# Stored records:

★ ★ ★

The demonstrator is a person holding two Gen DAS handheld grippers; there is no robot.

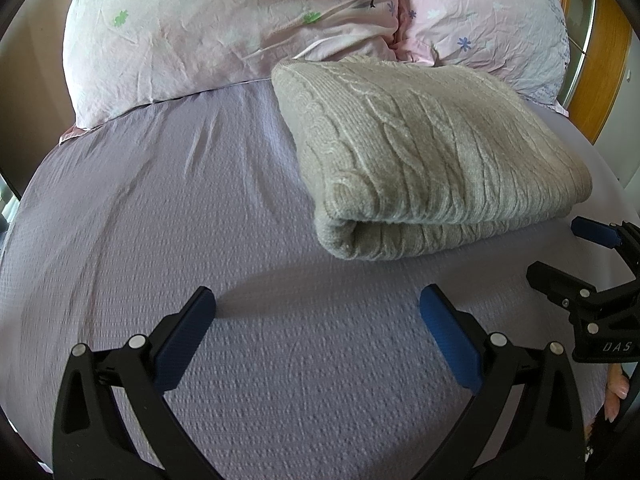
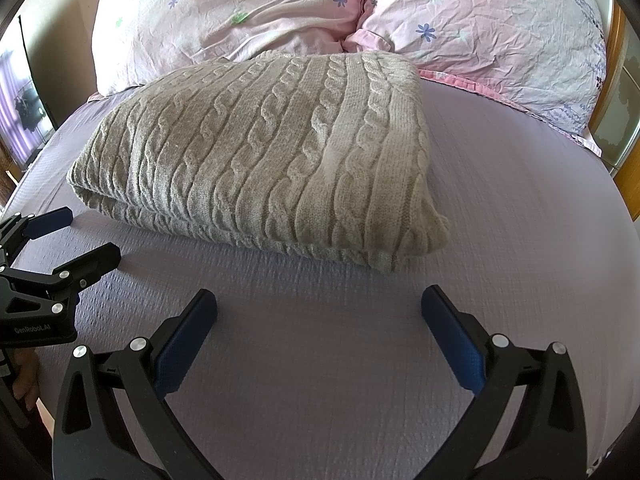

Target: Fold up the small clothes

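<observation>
A beige cable-knit sweater (image 1: 420, 152) lies folded into a thick rectangle on the lilac bed sheet (image 1: 200, 240); it also shows in the right wrist view (image 2: 272, 152). My left gripper (image 1: 316, 304) is open and empty, over the sheet just in front of the sweater's rolled left corner. My right gripper (image 2: 318, 304) is open and empty, over the sheet just in front of the sweater's near edge. Each gripper shows at the edge of the other's view: the right one (image 1: 556, 252) and the left one (image 2: 90, 234), both open.
Two pink flowered pillows (image 1: 224, 28) (image 2: 492, 36) lie behind the sweater at the head of the bed. A wooden bed frame (image 1: 596, 60) runs along the right. The sheet (image 2: 520, 220) spreads around the sweater.
</observation>
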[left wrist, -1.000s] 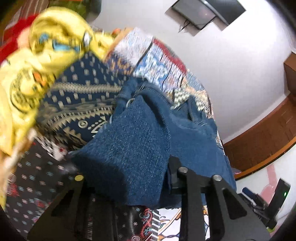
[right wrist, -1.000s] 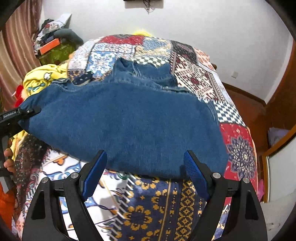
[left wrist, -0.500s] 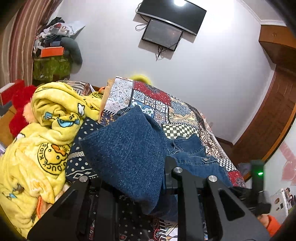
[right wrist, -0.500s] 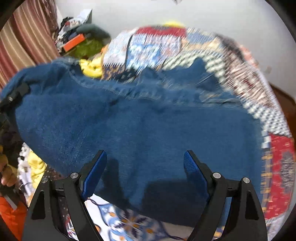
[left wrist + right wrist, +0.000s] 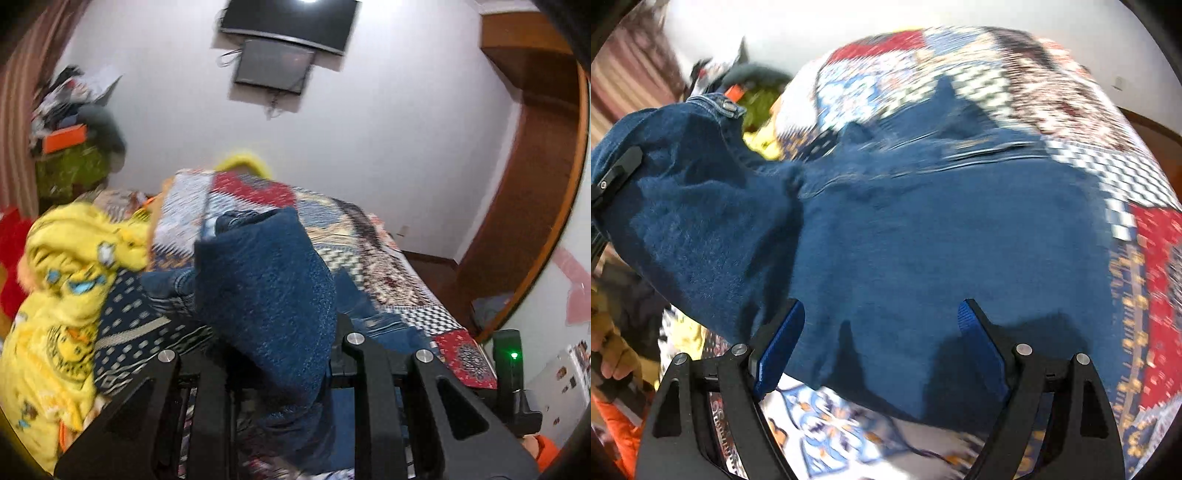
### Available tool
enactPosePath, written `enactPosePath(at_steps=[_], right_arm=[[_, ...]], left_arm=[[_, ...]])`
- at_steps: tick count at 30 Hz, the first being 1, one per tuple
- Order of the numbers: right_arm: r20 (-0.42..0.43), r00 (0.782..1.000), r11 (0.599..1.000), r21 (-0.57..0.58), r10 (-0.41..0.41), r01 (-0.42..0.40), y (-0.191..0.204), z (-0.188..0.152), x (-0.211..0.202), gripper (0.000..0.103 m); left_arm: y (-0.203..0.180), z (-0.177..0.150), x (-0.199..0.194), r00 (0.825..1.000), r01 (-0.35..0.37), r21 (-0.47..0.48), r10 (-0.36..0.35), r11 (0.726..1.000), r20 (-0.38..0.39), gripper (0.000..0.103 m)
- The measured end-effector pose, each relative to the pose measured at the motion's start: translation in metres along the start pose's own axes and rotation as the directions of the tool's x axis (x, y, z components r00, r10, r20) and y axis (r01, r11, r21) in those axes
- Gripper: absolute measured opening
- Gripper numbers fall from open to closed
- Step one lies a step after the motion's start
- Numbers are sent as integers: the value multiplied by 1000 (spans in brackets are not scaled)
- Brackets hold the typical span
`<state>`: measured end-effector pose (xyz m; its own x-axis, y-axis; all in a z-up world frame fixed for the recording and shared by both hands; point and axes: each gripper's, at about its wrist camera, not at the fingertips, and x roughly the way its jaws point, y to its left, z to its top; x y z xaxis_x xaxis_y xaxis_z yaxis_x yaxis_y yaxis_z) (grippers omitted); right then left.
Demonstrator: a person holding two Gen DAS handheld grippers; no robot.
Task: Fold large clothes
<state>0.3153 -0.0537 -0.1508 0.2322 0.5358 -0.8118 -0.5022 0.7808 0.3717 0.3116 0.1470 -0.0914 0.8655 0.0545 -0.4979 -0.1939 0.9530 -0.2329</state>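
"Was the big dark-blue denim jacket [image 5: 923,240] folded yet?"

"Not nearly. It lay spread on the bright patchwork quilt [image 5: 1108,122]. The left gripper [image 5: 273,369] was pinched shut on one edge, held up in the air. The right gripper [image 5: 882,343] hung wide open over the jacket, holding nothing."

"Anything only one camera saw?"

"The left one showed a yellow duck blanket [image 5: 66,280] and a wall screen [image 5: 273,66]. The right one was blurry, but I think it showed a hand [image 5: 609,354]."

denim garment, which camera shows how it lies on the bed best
The right wrist view: the denim garment spreads across the patchwork bedspread, one end lifted by the left gripper. The left wrist view shows only the bunched end pinched in that gripper.
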Motion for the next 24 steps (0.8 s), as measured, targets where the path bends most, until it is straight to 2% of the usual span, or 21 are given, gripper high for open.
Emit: enactPosePath(at_steps=[5, 10, 15, 20, 22, 24], right_arm=[[75, 990, 990, 88, -117, 111, -50, -13, -44, 83], [126, 972, 972, 157, -198, 177, -92, -25, -85, 83], [152, 946, 950, 179, -285, 257, -116, -37, -112, 83], [171, 925, 935, 162, -341, 315, -126, -46, -125, 83], [163, 921, 931, 154, -354, 330, -129, -48, -126, 83], [162, 916, 927, 144, -367, 346, -129, -51, -127, 83]], left_arm=[[-70, 8, 27, 996, 88, 115, -85, 989, -29, 20], [-143, -8, 55, 980, 189, 251, -166, 949, -111, 20], [-187, -44, 80, 943, 298, 327, -225, 897, -244, 20], [-206, -105, 99, 884, 388, 399, -211, 831, -418, 20], [-207, -119, 100, 874, 394, 423, -191, 816, -446, 20], [-209, -132, 97, 874, 393, 462, -167, 795, -456, 20]])
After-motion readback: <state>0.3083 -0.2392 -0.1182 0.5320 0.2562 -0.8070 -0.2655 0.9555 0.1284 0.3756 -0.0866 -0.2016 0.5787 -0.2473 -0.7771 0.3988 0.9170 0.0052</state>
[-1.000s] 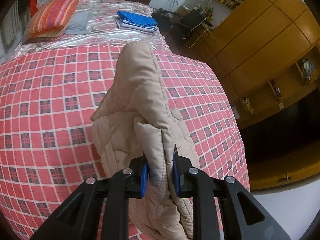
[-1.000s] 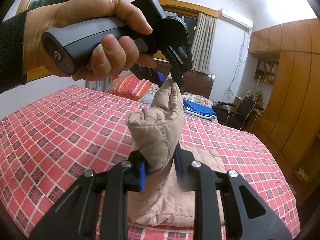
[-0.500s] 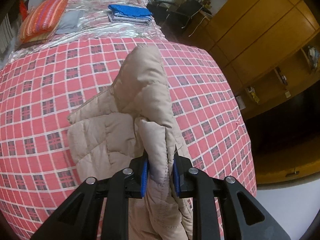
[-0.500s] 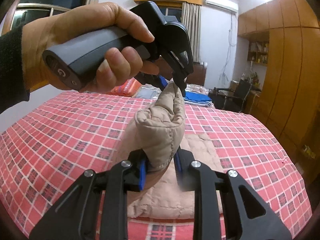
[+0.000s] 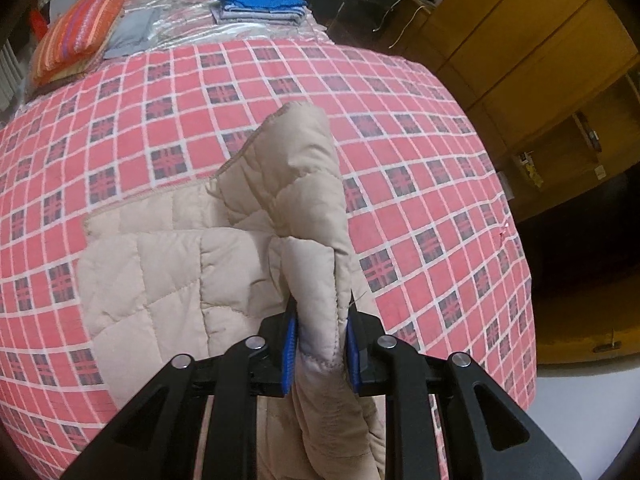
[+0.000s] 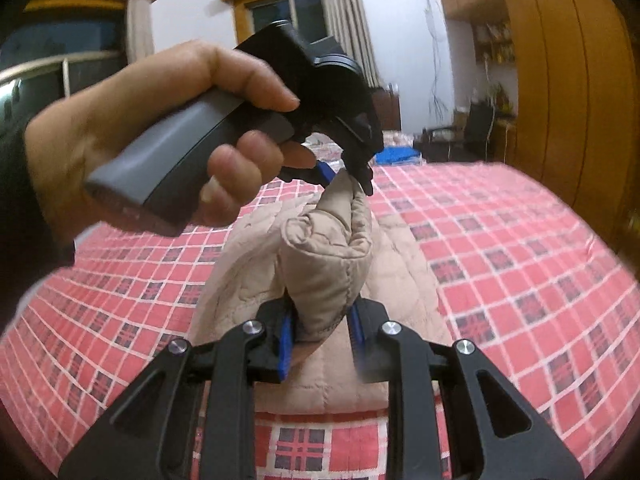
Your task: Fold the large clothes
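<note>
Jaws first, from the left wrist view: the left gripper (image 5: 320, 344) has its blue-padded jaws clamped on a thick rolled edge of the beige quilted jacket (image 5: 192, 272), which rises from the jaws as a puffy ridge toward the far end of the bed (image 5: 420, 160). Beside that ridge, the jacket spreads flat on the red checked bedspread, already doubled into a rough rectangle. Farther up the bed from the jacket lie a striped pillow (image 5: 76, 32) and a stack of folded blue clothes (image 5: 260, 4); a wooden wardrobe (image 5: 540, 40) stands beyond the bed's edge.

From the right wrist view, the right gripper (image 6: 320, 332) also has its jaws closed on a fat bunched corner of the jacket. Just above it a hand (image 6: 160, 136) holds the left gripper, whose tips pinch the same raised fold at its top (so both grips sit close together on one lifted edge). Below them the jacket lies on the bed.

Judging by the padding, this garment is soft, bulky and light. It should compress readily yet spring back, so folds may puff open. Its smooth shell looks somewhat slippery. Stitched hems and seam lines seem the best places to hold, since loose filling between quilting lines could slide out of a pinch.
</note>
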The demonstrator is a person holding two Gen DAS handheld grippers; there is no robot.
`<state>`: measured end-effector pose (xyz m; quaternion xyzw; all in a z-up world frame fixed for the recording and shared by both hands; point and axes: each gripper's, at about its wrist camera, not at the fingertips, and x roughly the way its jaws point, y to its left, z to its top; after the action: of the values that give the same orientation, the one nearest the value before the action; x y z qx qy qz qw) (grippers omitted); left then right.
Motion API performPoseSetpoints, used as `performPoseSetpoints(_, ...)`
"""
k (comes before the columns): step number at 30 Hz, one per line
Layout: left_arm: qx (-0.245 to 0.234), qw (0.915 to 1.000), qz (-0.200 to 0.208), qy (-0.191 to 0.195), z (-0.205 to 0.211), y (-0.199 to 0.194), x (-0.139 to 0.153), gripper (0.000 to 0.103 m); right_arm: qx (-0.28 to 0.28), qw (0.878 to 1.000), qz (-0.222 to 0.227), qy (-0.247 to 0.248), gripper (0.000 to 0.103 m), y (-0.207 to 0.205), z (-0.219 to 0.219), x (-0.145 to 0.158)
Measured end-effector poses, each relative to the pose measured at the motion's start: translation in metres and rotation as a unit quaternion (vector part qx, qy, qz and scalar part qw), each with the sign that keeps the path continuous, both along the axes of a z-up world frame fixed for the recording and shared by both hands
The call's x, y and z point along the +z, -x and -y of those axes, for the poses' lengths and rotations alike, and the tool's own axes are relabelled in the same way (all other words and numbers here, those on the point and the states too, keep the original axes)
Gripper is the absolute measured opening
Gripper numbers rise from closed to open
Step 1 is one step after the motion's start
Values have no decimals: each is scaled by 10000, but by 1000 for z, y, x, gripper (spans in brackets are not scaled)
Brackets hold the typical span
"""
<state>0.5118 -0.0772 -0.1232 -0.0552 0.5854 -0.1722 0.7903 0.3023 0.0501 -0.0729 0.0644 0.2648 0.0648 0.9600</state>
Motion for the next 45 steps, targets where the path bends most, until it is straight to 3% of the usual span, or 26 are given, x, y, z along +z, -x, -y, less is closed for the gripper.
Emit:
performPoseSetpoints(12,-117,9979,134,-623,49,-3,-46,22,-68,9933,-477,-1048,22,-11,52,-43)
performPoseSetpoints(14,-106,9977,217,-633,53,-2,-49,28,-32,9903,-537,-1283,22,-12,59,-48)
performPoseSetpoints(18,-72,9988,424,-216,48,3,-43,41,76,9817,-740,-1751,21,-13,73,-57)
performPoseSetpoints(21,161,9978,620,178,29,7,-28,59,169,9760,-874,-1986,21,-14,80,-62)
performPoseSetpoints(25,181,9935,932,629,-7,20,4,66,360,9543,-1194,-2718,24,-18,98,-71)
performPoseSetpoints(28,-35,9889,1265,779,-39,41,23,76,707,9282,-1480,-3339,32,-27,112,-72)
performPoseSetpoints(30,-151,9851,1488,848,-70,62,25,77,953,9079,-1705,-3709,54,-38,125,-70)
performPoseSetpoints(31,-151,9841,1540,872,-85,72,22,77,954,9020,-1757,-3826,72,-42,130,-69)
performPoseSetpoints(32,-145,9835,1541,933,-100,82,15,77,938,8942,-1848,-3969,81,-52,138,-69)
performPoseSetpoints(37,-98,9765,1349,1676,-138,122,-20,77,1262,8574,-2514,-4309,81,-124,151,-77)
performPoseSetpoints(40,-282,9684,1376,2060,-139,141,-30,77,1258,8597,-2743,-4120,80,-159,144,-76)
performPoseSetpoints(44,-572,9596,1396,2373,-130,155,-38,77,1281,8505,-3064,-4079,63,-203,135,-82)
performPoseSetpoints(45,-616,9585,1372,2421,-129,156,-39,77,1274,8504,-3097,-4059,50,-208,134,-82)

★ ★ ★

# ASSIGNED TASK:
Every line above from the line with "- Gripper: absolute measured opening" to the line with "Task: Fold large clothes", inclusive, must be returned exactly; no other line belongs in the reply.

# COMPLETED TASK:
- Gripper: absolute measured opening
- Gripper numbers fall from open to closed
- Step one lies a step after the motion's start
- Numbers are sent as integers: the value multiplied by 1000 (spans in brackets are not scaled)
- Brackets hold the typical span
`<state>`: measured end-effector pose (xyz m; its own x-axis, y-axis; all in a z-up world frame fixed for the recording and shared by both hands; point and axes: each gripper's, at about its wrist camera, not at the fingertips, and x roughly the way its jaws point, y to its left, z to its top; x y z xaxis_x xaxis_y xaxis_z yaxis_x yaxis_y yaxis_z) (grippers omitted); right then left.
Demonstrator: a person holding two Gen DAS handheld grippers; no robot.
Task: Fold large clothes

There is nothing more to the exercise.